BACKGROUND

Passenger conveyors, such as escalators and moving walkways, have a continuously looping pathway flanked by railings called balustrades. These balustrades have moving handrails that slide along the balustrade at the same speed as the continuously looping pathway. At the ends of the conveyors, the handrails typically pass over curved newels. The curvilinear profile of the newel makes it difficult to maintain tension in the handrail while minimizing friction. Solutions for moving the handrail over the curved newel have included using a large rotating wheel, such as a flywheel, or using a plurality of roller bearings along a curvilinear profile.

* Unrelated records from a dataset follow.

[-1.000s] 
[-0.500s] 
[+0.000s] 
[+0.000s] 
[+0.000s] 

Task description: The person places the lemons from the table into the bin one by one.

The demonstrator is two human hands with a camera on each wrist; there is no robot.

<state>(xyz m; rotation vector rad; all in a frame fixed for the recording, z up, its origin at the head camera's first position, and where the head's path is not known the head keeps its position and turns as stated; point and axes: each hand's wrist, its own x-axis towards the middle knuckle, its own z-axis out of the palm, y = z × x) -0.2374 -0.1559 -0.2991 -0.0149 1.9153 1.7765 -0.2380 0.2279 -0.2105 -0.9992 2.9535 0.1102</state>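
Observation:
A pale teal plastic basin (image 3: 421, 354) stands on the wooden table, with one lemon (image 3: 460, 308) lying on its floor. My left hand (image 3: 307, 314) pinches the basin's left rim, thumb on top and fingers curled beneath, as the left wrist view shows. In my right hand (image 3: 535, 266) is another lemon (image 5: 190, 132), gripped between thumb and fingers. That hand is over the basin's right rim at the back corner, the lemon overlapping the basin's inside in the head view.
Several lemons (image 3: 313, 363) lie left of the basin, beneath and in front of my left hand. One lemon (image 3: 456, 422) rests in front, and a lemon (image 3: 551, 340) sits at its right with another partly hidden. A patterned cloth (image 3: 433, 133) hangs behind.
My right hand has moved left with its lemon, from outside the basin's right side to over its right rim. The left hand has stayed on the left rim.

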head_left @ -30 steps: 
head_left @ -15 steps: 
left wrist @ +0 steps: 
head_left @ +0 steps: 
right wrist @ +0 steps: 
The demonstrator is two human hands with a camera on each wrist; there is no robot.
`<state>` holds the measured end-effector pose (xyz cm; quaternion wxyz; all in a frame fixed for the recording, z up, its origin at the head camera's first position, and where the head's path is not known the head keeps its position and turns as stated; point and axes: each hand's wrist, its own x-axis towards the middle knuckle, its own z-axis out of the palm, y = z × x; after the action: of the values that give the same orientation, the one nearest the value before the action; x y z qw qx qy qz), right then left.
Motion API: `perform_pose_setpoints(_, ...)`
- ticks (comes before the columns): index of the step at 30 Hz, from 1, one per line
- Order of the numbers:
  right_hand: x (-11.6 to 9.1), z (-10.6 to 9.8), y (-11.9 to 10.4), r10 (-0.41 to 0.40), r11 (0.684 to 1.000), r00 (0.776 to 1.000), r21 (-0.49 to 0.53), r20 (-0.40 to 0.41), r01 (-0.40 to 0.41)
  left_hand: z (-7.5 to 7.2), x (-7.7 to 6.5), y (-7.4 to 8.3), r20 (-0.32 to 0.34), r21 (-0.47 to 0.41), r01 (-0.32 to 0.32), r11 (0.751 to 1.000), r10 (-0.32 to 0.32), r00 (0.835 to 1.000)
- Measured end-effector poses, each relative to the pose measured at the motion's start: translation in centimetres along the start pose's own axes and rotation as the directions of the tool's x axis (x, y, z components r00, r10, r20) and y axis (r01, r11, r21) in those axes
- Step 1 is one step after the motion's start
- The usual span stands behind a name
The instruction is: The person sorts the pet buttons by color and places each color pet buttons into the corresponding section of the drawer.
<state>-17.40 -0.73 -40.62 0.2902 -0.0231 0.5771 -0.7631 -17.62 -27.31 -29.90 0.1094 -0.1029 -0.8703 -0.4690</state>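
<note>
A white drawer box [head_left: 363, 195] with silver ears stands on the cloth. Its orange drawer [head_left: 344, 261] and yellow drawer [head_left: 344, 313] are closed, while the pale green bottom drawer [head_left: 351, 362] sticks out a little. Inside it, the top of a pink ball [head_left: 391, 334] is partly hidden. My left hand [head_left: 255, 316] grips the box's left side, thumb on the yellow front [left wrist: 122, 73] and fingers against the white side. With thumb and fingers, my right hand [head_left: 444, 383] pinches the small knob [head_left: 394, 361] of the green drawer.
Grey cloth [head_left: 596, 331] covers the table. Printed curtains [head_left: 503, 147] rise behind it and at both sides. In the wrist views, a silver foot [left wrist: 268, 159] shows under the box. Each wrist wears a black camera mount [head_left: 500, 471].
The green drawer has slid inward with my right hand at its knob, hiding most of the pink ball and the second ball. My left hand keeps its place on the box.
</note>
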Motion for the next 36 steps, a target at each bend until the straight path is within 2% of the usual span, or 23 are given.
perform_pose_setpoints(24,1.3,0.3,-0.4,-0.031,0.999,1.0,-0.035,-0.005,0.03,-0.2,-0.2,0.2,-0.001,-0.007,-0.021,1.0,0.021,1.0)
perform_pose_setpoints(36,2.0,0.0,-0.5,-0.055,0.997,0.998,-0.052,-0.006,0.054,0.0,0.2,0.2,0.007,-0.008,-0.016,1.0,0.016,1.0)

Where the roller bearing solution has been used, the roller bearings need to be maintained in contact with the handrail as the handrail moves over the curved newel. The roller bearings typically are retained in a newel guide that matches the profile of the curved newel. Each bearing is pinned into a hole drilled into the newel guide. These holes need to follow the curvilinear profile of the newel guide, which makes manufacturing these guides difficult. Because difficult manufacturing techniques are involved in constructing the roller bearing and newel guide assemblies, the quality of these assemblies often suffers. Furthermore, as a result of wear, contamination, and various other factors, roller bearings have a limited lifetime and eventually need to be replaced. When the bearings are replaced, the entire roller bearing and newel guide assembly must be removed and replaced. The removal and replacement of the damaged roller bearing and newel guide assembly is very expensive and inefficient, especially when only one roller bearing needs replacement.

SUMMARY

The present invention includes a handrail assembly for a newel of a passenger conveyor comprising, a handrail belt that travels around the newel, a roller bearing and newel guide assembly comprising a newel guide and a roller chain, and a spring connected between a first end of the roller chain and the newel guide to provide tension to the roller chain in order to maintain contact between the surface area of the roller and the handrail belt.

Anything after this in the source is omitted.